September 10, 201015 yr The paid-for version I would reserve for only the most paranoid. I represent that comment. I have there family unlimited plan and use it to back up my sisters, my parents, and my own computer to there cloud. I back up the same computers to my unRAID server also.
September 10, 201015 yr Yes - the all you can eat online crashplan service is nice. I backup my multiple pc's to my UnRaid server and to the online crashplan service. One thing nice about crashplan - it runs on UnRaid server. I dont see any linux support from Mozy.

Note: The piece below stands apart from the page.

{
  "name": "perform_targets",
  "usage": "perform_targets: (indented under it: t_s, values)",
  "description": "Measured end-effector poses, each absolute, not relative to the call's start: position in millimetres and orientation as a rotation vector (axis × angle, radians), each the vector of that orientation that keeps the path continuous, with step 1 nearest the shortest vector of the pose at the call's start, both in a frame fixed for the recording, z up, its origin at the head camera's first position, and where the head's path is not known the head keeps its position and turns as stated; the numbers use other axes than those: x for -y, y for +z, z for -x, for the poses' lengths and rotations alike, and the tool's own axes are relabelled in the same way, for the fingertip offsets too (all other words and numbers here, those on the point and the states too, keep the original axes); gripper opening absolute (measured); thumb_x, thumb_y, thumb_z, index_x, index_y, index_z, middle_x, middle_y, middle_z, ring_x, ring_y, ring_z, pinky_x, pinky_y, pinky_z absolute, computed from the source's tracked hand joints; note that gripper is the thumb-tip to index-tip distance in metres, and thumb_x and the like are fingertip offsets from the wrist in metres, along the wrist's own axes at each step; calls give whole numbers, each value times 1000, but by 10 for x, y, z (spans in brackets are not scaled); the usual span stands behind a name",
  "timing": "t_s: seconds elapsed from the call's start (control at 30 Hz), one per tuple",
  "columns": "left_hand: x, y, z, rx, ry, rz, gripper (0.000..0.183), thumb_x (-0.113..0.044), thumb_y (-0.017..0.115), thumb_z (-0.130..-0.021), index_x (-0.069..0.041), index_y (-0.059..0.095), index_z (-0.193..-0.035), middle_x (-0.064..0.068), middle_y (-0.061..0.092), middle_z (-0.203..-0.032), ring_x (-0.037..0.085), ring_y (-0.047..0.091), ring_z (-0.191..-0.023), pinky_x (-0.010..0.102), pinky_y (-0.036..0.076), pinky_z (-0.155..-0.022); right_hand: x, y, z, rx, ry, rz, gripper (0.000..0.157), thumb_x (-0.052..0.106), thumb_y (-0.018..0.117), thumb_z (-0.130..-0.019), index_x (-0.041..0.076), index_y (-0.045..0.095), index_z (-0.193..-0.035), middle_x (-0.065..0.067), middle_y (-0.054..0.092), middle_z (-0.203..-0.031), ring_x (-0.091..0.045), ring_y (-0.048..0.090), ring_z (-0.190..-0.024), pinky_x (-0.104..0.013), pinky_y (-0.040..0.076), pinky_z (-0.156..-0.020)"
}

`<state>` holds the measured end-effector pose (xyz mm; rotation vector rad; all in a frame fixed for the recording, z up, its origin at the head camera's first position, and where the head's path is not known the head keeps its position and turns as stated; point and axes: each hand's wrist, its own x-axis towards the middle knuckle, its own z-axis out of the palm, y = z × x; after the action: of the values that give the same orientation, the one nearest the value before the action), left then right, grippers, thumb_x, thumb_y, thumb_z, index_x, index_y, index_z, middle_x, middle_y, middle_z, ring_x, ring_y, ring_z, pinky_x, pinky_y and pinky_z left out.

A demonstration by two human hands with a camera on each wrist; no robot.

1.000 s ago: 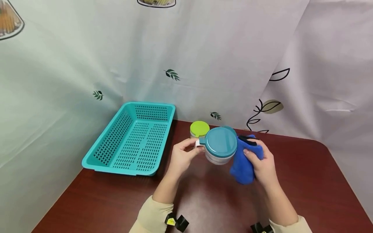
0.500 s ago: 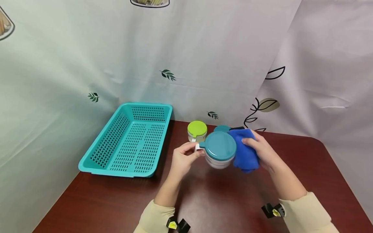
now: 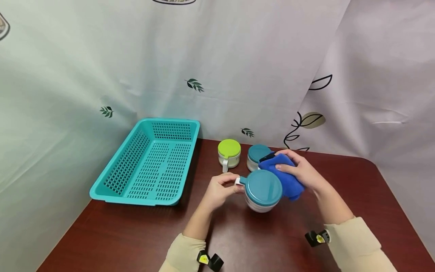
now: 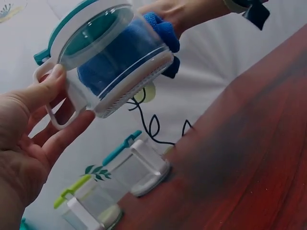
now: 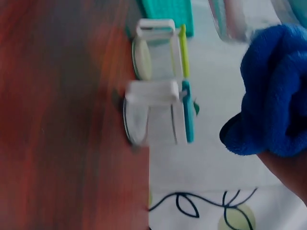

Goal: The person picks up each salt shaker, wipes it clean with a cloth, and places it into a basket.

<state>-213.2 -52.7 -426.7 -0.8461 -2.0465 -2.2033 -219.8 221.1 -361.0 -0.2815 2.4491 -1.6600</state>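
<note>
My left hand [image 3: 217,192] pinches the white handle of a clear glass seasoning jar [image 3: 263,188] with a teal lid, held above the table. In the left wrist view the thumb and fingers [image 4: 45,91] grip that handle, and the jar is tilted. My right hand [image 3: 302,170] holds a bunched blue cloth [image 3: 288,179] with dark edging at the jar's far right side. Through the glass, the blue cloth [image 4: 108,67] shows behind the jar wall. Most right fingers are hidden behind the cloth [image 5: 273,91] in the right wrist view.
Two more jars stand at the back of the dark red table [image 3: 142,234]: one with a lime-green lid [image 3: 229,147], one with a teal lid [image 3: 259,152]. A turquoise perforated basket [image 3: 153,166] sits at the left. A printed white curtain [image 3: 238,68] hangs behind.
The held jar has come lower and nearer, uncovering more of the two standing jars. The right hand has shifted the cloth around the jar's right side towards its back.
</note>
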Motion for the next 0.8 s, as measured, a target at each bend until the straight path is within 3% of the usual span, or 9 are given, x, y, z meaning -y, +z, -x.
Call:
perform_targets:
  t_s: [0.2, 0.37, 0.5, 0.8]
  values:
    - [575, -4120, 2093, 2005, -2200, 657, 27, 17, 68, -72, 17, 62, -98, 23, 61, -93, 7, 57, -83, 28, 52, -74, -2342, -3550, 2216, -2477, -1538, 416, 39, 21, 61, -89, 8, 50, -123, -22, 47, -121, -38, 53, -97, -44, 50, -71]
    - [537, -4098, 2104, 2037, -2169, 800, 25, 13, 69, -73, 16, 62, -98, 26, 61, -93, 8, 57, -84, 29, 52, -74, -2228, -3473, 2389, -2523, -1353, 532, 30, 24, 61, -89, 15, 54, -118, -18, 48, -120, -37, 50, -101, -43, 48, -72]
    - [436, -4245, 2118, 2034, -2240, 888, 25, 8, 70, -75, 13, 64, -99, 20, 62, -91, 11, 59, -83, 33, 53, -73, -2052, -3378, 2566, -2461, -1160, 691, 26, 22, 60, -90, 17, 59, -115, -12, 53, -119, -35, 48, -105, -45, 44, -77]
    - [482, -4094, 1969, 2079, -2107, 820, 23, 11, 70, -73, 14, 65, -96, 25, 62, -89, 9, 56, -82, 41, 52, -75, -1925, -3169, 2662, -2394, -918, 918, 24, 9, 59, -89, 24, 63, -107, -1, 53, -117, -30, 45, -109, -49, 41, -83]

September 13, 201015 yr Author Well, I had an empty eSATA enclosure and found a 500GB Green drive to stick in it. I backed up my desktop, laptop, and netbook to drive 1 of my unRAID using True Image. Drive 1 was also set as the only share drive for my photos, home videos, software backups (apps that back-up their databases on a schedule, like DVD Profiler) and iTunes library. So that is all that will ever be on drive 1. I used True Image to then backup all the contents of drive 1 to the external drive, which I dropped into my desk at work so it is off site. My parents have a class 125 fire-proof vault, so the drive may end up going there, but it would be less accessible to me, so I haven't decided if that level of protection is needed. So if something destroyed all my home PC's today, I would only loose my movie rips, which would be a great loss of time, but all that could be replaced. I only used half the 500 GB and True Image does incremental backups, so I should be able to use that drive for awhile before it fills up.

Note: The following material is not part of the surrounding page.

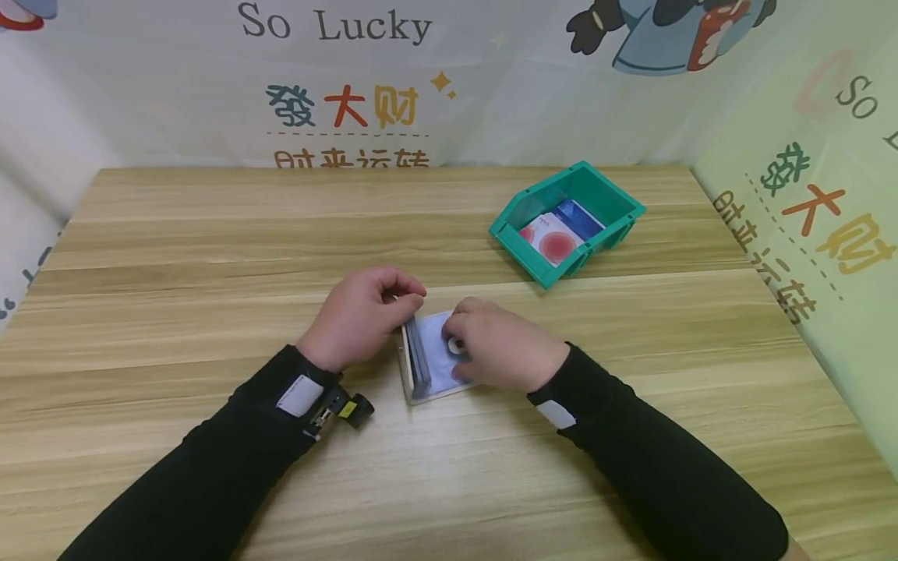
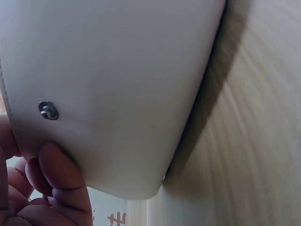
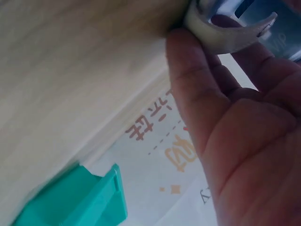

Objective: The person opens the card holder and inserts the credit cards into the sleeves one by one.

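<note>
A small card holder (image 1: 438, 354) lies opened on the table between the hands, its clear sleeves showing. Its cream cover (image 2: 122, 94), with a metal snap (image 2: 48, 110), stands tilted up on the left side. My left hand (image 1: 361, 315) pinches the top edge of that cover and the sleeves beside it between thumb and fingers. Over the right part of the holder, my right hand (image 1: 505, 343) has its fingers and thumb curled round its edge. A curved cream strap (image 3: 225, 40) sticks out by the right fingers, next to a dark blue sleeve (image 3: 275, 40).
A green bin (image 1: 624, 206) stands at the back right of the wooden table (image 1: 210, 257), holding several cards (image 1: 557, 234) in red, white and blue. A printed cloth (image 1: 491, 101) hangs behind the table and along its sides.
</note>
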Available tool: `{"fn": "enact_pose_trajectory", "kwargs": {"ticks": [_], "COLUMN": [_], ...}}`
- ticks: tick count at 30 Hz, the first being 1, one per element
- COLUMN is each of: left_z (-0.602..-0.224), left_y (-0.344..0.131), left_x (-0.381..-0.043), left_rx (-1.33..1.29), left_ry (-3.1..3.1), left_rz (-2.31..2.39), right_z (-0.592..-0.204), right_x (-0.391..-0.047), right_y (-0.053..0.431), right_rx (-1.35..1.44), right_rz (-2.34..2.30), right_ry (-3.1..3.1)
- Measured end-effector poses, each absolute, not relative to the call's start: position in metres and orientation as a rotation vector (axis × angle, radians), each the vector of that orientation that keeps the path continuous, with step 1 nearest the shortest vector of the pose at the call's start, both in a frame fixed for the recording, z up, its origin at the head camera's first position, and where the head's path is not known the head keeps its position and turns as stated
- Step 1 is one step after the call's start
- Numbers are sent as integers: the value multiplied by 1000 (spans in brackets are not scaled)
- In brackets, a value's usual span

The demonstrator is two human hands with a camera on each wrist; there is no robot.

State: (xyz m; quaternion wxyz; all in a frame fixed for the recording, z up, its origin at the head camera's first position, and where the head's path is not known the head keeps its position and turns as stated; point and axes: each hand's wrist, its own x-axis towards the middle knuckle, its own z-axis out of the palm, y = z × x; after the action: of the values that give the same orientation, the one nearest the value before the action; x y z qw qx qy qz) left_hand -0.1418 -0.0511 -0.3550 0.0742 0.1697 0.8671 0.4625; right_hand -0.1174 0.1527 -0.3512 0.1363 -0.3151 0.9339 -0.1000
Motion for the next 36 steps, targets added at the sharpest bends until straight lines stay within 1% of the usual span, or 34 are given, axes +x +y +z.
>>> {"fn": "enact_pose_trajectory", "kwargs": {"ticks": [16,24,28,36], "left_z": [-356,-358,-358,-357], "left_y": [-47,-45,-46,-46], "left_x": [-138,-139,-138,-136], "left_rx": [531,579,658,864], "left_ry": [2523,2435,2442,2469], "left_rz": [1299,1254,1151,850], "right_z": [-345,-342,-341,-340], "right_x": [-124,-127,-128,-129], "right_y": [159,164,165,170], "right_rx": [-804,-659,-623,-675], "right_rz": [-478,-451,-466,-621], "right_ry": [2673,2683,2672,2611]}}
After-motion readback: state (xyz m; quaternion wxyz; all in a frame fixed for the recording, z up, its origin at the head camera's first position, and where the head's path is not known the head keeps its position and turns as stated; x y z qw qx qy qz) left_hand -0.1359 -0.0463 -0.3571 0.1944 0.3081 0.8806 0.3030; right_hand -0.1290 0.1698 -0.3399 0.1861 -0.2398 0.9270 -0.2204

September 13, 201015 yr Author Is there anything you can do to protect your USB Key? I know you can backup the contents of your drive (scripts, etc.), but can you backup your license key. Or if my key dies tomorrow, am I just SOL and have to pay for a new license? Does Lime have any policy like once per year they will assign your key to a new serial number, or two instances for the life of your license, etc. I used to sell a custom software package that used Serial Shield to protect the contents. However, the key that generated was based off processor serial, HDD serial, video serial, motherboard serial, etc. If you changed one or two components in your system, it would still work, but change three and the software would revert back to trial mode (at least I didn't kill it on my users). So my licensing included the ability to get three keys generated (your initial key, plus two additional should your hardware radically change). I figured that would get my users through at least 2-3 years before they had to buy a new license. I know that left the door open to users giving or selling copies of the software to other people by falsely reporting an invalid key, but I also didn't want my customers ticked off if they had some type of PC failure a few months in and had to buy a new key.